Significantly, Environment Minister David Parker has been at pains to point out that his Natural and Built Environments Bill rejected exactly the same sort of co-governance arrangement, a measure of his perception that it was electorally unpopular.

At the same time, the creation of two governance bodies, the RRG and the Water Entity board, which would actually run the pipes and reservoirs and treatment plants, provoked criticism that there was no direct accountability.

That was the substance of a submission from the Auditor General to the Select Committee considering the legislation.

Thus public attention was drawn away from the core reason for the reforms; the ability to create entities big enough and independent enough to be to attract debt funding from the international market.

Instead, protesters and the Opposition focussed on the co-governance and accountability issues, arguing that “Ardern” was trying to “steal” local assets.

The failure by the Government to address these arguments head-on has left them to grow and to now be adopted by the Opposition.

They could well be a significant factor in Labour’s slippage in the polls.

So the country is now left in a situation where a massive reform process involving every local body in the country is well underway.

Shotter’s team are now surveying all local government entities to establish exactly what the state of their three waters infrastructure and debt is.

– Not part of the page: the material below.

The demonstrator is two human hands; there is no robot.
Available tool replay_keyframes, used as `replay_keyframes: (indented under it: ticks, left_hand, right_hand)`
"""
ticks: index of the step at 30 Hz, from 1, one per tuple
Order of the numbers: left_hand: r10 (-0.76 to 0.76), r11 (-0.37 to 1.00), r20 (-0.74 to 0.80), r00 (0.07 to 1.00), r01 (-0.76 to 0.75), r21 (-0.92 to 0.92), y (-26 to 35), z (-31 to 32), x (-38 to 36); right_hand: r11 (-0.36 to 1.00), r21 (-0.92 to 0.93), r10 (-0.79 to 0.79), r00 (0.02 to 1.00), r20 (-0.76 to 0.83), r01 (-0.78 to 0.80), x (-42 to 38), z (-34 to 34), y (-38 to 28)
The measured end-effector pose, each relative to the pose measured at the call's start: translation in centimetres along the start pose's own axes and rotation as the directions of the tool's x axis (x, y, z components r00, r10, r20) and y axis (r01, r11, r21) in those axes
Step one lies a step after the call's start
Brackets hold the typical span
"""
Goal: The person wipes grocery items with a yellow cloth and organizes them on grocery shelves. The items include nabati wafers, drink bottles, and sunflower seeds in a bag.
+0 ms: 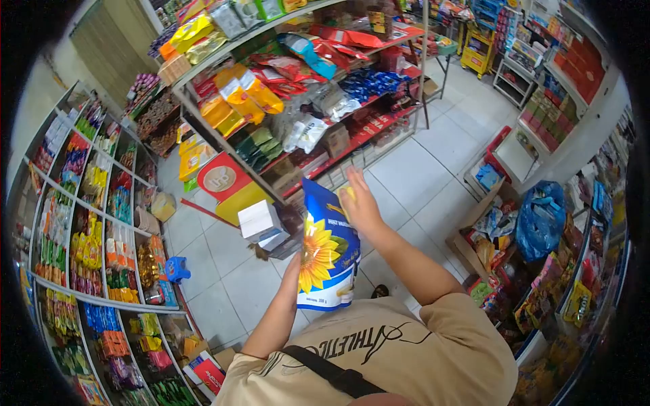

They are doing so under threat from the  Opposition, it is planning to overturn it, but it is unclear what would replace it if it became the Government later next year.

Shotter, however, remains optimistic as she looks to what she hopes will be the future.

“Arrangements across entities and stakeholders will maximise efficiency and improve the overall system delivery and performance,” she told the Infrastructure conference.

“We will have built a world-leading workforce, the envy of other countries.

“There will be a customer-focused system that improves outcomes for end users through leveraging technology, data and information, and customers will know their role in the water system and the value of water and will feel that they are able to participate as and when as appropriate.

“Our national and local economies and communities will have boomed from a secure pipeline of infrastructure investment, of smart, integrated procurement, of pipes and plants that are unlocking housing and economic development. “

But you very rarely heard that from the Beehive.